Perusing the newspapers and internet news outlets, it seems the most earth shattering, stop-the-presses news story lately is Tiger Woods’ minor car accident outside the gated community where he has his giant mansion. Who cares? Its not like the guy’s a famous athlete or anything. All reports indicate the man is a golfer, for crying out loud, a game that even fat guys can master! So, the news-hungry public can be grateful for one more thing not to give a rat’s ass about. Well, there’s plenty of rewarding NOT CARING to be done lately. Here’s a look at other stories that seem to concern politicians and newsmakers no end but bore the crap out of the rest of us:
What will become of Afghanistan?: The nation that harbored the al Qaeda gang and gave them a base of operations to plan the 9/11 attacks? Not exactly a huge concern for most people, who realize that whenever America decides to finally abandon that intellectual and moral swamp that is dragging us down to their level, it will instantly revert to what it has always been: a loose confederation of bigoted, illiterate tribes that enjoys growing poppies for heroin, enslaving their women while the men romance teenage boys and playing polo with a goat’s head. Whoop-di-doo. And now that Osama bin Laden has moved across the street to Pakistan, there’s no reason in the world to waste another American life in this dusty outpost of the Bronze Age.

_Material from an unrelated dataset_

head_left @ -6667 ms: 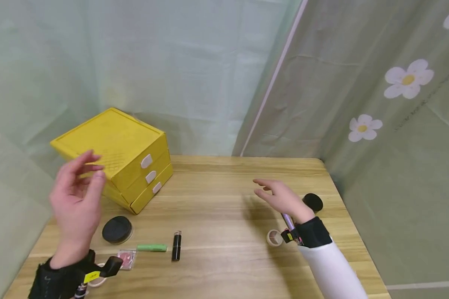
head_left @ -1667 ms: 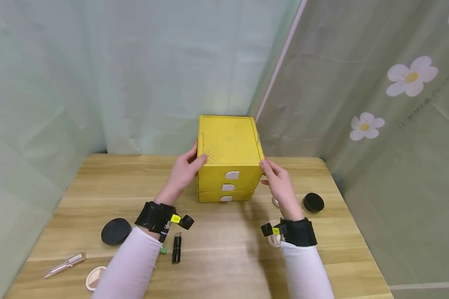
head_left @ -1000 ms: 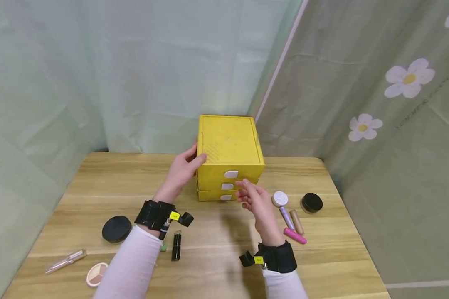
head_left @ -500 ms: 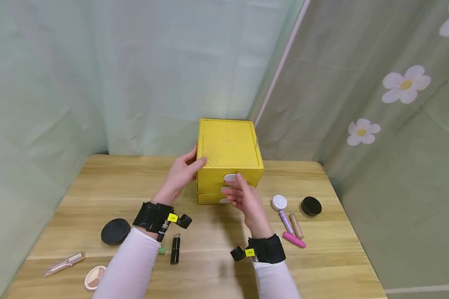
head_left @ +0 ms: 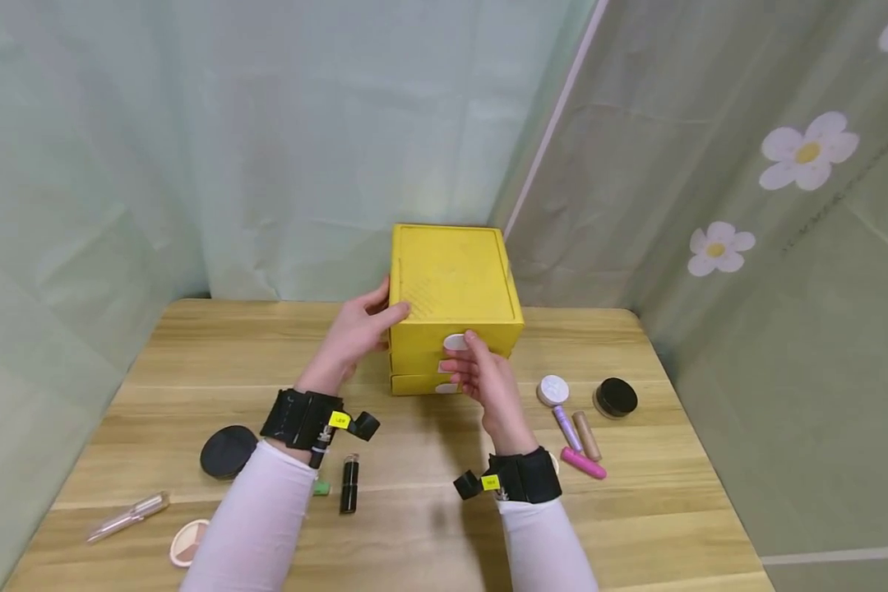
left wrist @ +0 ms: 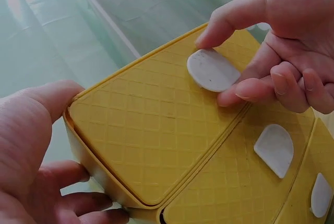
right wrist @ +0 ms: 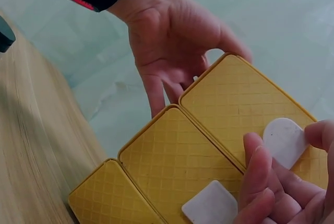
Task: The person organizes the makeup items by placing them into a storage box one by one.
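Observation:
A yellow three-drawer box (head_left: 451, 271) stands at the back of the table, its drawer fronts facing me. My left hand (head_left: 351, 337) holds its left front corner, thumb on the top edge and fingers along the side. At the uppermost drawer, my right hand (head_left: 492, 390) pinches the white pull tab (left wrist: 211, 71) between thumb and index finger, its other fingers loosely curled below. That drawer front (left wrist: 141, 119) looks flush with the box. The middle drawer's tab (right wrist: 211, 203) shows beneath it in the right wrist view.
On the wooden table (head_left: 414, 534), a black round compact (head_left: 228, 450), a clear tube (head_left: 128, 516), a tricolour palette (head_left: 187, 543) and a black lipstick (head_left: 349, 483) lie left. Rightward are a white round case (head_left: 553, 390), a black-lidded jar (head_left: 616, 398) and a pink tube (head_left: 583, 463).
The drawer box has gone from the left to the back centre and turned to face front. My right hand has left its right side for the top pull tab; my left hand stays on the corner.

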The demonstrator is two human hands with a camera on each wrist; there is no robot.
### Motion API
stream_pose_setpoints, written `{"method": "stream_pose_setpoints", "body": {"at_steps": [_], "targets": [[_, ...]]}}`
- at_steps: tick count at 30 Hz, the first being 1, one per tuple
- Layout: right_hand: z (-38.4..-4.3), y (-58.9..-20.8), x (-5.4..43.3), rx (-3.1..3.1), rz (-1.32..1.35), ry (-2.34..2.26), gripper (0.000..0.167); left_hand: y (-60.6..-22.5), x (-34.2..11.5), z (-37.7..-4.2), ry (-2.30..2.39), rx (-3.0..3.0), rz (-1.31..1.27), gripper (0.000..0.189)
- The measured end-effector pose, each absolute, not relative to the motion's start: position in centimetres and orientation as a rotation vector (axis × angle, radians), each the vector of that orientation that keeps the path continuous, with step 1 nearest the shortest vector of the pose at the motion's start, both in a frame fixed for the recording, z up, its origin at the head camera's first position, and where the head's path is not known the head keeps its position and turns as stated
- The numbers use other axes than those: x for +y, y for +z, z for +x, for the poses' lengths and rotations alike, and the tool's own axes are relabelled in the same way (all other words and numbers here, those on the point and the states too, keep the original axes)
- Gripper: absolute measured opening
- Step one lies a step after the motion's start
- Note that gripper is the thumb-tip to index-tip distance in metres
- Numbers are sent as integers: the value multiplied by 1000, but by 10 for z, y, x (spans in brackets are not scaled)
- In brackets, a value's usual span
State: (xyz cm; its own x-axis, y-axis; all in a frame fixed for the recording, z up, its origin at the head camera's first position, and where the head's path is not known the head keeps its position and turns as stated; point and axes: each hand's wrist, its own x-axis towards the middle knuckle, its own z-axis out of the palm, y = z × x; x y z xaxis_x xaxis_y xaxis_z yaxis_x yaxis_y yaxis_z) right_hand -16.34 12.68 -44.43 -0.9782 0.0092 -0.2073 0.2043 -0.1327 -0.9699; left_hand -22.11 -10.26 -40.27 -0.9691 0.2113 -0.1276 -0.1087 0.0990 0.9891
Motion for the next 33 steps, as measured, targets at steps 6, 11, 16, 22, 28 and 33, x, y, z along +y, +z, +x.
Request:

Will Lou Dobbs run for president?: Who gives a shit? The only ones happy to hear that are the Democrats, figuring to win the next election unanimously. The rest of us wonder why the Republicans keep throwing themselves under the bus with one lightweight ignoramus after another leading the charge into the death of the two party system. Palin, Limbaugh, Dobbs? Wow! What, they couldn’t get master speller Dan Quayle to come out of retirement? While it’s hard to pity a political party that’s basically a bunch of rich guys that have done a ton of damage to America in the past 30 years, you have to figure they’ve surrendered in the War on Drugs and have gone all Cheech and Chong on us. In a bizarre role-reversal, now it’s the aging hippies that wonder what the conservatives have been smoking and why they’re acting so goddamned weird. And they’ve got a point. You’ve got to be pretty damned high to think Lou Dobbs or Rush Limbaugh make any sense. Like our heads weren’t spinning enough already…
Will Dubai go broke?: Who? Where? How many rich guys in robes calling themselves princes live there? Isn’t that the Rhode Island-sized sandbox of a country that thought it would be a great idea not to waste their money on sustainable industries and education for their people but instead build mile-high towers and artificial islands made of (!) sand where they would build thousands of luxurious condominiums for wealthy Eurotrash whose lifestyle by definition violates every law in their country? Now there’s some sound planning for a nation’s future, eh? And the rest of the world is supposed to be concerned about these assholes? Looks like they’ve broken into the Republicans’ stash of powerful hallucinogens. There’s nothing that gets us flipping to the funny pages or the sports section quicker than (non)stories like this.
Should the 9/11 thugs be tried in New York?: Of course they should, Chester! That’s where they committed their crimes, something like 2,800 counts of murder. Oh, but some of us are afraid of reprisals? So fucking what? Some of us are afraid of mice too. Should we ban mousetraps so the other mice don’t take revenge on us? America has about as much chance of being conquered by mice as by al Qaeda, and only a jackass would volunteer to surrender our rights and freedoms because the mice might might get angry. You break the law, you get arrested, given a fair trial and get either acquitted or convicted. Period. There are no “special cases” when it comes to murder. Either you did it or you didn’t do it and a jury decides what’s what, not the Chicken Littles of this world, afraid of the sky falling when mice are caught in a trap. Try the 9/11 thugs in the city they attacked, and don’t elevate them to the status of anything other than vermin by abandoning the fair legal system that separates us from rodents. Put the trial on TV too, we’ve got noting to hide. Nothing these rodents can say will change anything, either what they did or how anyone feels about shit stains like them. Who cares who’s afraid of mice? They messed with this town, and this town should deal with them.